Popular Christian Theology in the US has gone off-course. Again.

Current Affairs / Religion

Opinion | Selfishness Is Not a Virtue – The New York Times: (gift link)

America has always been a country with lots of Christian citizens, but it has not always behaved like a Christian country, and for reasons that resonate again today. An old error is new. Too many Christians are transforming Christianity into a vertical faith, one that focuses on your personal relationship with God at the expense of the horizontal relationship you have with your neighbors.

[…]

There are now Christian writers and theologians who are mounting a frontal attack against the very value that allows us to understand our neighbors, that places us in their shoes and asks what we would want and need if we were in their place.

But Christianity is a cross-shaped faith. The vertical relationship creates horizontal obligations. While Christians can certainly differ, for example, on the best way to provide health care to our nation’s most vulnerable citizens, it’s hard to see how we can disagree on the need to care for the poor.

Theology actually matters – a lot more than most people are willing to acknowledge. And bad theology leads us to make serious mistakes.

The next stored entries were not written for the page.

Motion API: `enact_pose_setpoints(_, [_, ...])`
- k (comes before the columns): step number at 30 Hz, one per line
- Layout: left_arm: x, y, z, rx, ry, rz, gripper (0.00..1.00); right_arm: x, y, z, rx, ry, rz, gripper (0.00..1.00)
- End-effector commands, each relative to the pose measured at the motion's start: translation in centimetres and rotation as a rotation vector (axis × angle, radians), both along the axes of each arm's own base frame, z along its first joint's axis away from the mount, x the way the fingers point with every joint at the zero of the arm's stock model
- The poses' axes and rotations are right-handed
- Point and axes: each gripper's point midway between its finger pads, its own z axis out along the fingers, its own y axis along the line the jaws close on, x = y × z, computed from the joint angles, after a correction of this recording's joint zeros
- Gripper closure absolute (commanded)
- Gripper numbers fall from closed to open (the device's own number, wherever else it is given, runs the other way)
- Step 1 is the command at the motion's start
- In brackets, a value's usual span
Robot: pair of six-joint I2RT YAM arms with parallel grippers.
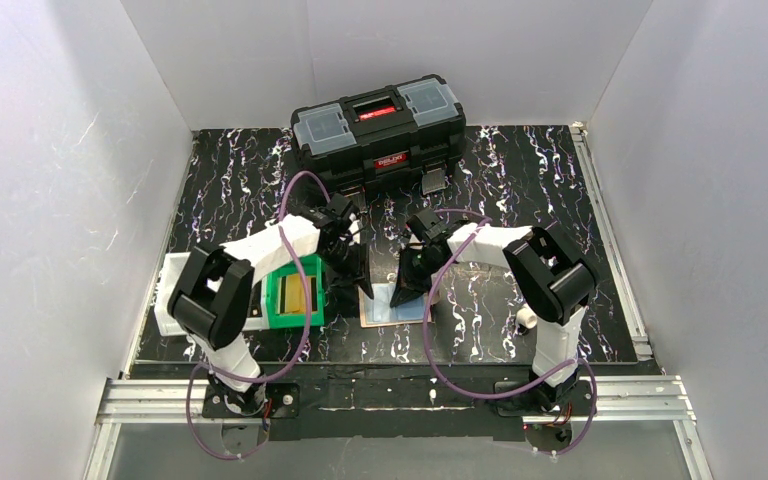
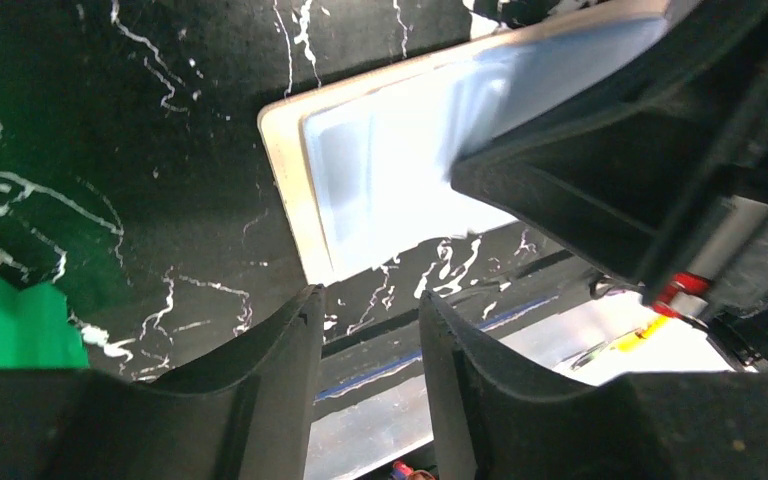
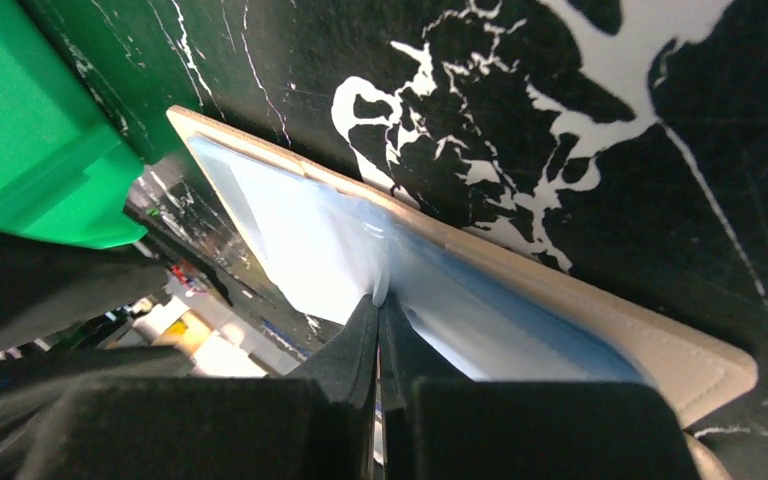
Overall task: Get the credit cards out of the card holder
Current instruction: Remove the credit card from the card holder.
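The tan card holder (image 1: 380,318) lies flat on the black marbled table between the two arms. A light blue credit card (image 1: 407,300) lies on it, also seen in the left wrist view (image 2: 390,170) and the right wrist view (image 3: 300,235). My right gripper (image 3: 380,298) is shut on a raised edge of that card, over the holder's tan border (image 3: 610,325). My left gripper (image 2: 370,300) stands open with nothing between its fingers, its tips just off the holder's near corner (image 2: 285,190). Only this one card shows.
A black toolbox (image 1: 380,125) stands at the back of the table. A green bin (image 1: 295,295) sits just left of the holder, beside a white tray (image 1: 165,300). A small white object (image 1: 526,318) lies by the right arm. White walls enclose the table.
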Motion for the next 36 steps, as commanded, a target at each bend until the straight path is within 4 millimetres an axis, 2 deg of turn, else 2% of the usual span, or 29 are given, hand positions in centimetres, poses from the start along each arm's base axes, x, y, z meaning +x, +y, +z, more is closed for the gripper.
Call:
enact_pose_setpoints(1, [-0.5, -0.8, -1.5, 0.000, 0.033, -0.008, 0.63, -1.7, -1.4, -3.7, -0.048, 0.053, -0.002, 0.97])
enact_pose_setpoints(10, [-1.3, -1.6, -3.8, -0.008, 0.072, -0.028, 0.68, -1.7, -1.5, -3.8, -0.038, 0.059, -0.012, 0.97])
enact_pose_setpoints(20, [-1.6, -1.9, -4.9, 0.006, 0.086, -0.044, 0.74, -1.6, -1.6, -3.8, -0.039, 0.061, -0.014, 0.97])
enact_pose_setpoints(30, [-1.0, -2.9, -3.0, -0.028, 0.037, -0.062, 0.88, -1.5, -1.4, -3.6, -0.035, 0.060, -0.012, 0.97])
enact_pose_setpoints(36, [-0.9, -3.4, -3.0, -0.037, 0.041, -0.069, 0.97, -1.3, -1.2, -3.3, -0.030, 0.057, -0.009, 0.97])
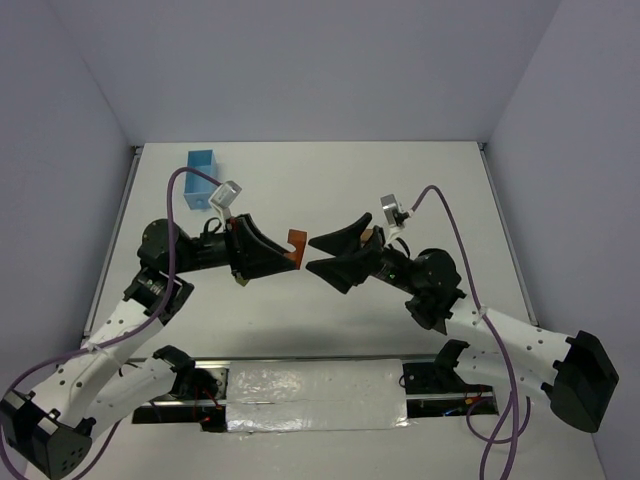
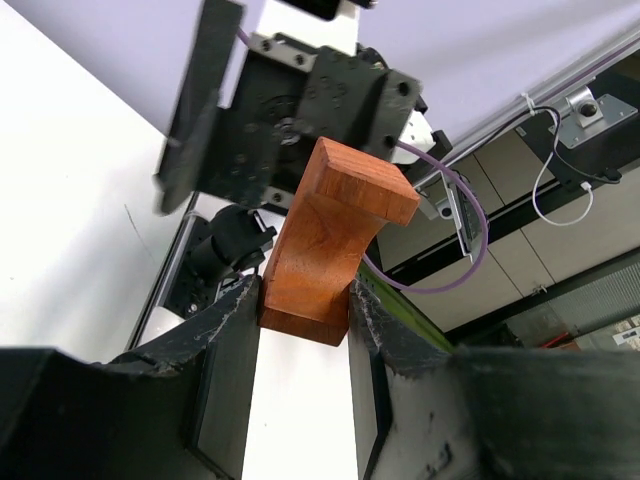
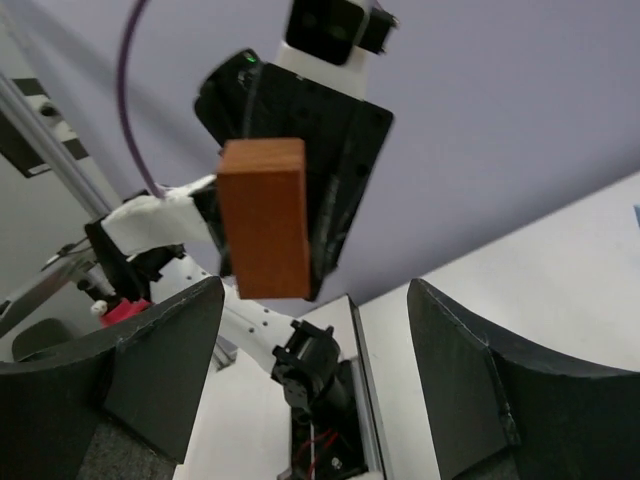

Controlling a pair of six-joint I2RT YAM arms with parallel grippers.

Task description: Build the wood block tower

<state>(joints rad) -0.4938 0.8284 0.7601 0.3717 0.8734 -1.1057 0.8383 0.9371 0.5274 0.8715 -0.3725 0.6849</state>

The linked article (an essay by David French) is a critique of a new/old current in American popular religion that puts the emphasis on your personal relationship with Jesus, your “faith” to the exclusion of any consideration of the impact your actions have on your neighbors or fellow believers. This is idea is explicitly rejected by St. James in the second chapter of his letter to the whole Church. 

The idea that our personal relationship is all that matters underpins racist teaching, sexist beliefs and much of the language about the Prosperity Gospel.

The essay ends by making the point that Politics is changing the nature of American Evangelicals more than they and many other people are willing to admit. 

It’s worth reading.

The Author

Episcopal bishop, dad, astronomer, erstwhile dancer...

2 Comments

  1. Jake says

    I suspect that Ernst and those like her are reacting against a weaponized empathy of the last several years. The bill said, those who are of working age, healthy, and without young children must work at least part time to receive Medicaid. People on the left respond using Christianity to shame the politicians for a practical sense policy. St Paul says, those unwilling to work should not eat. That’s who this change in policy affects, those who can work but who chose not to. It is my opinion that if liberal Christisnity wants to offer a relevant contrasting voice, it will need to be more practical and nuanced. Also, when Obama and Clinton did the same things, liberal Christianity praised them. Everything on the left and right are tribal rather than morally consistent.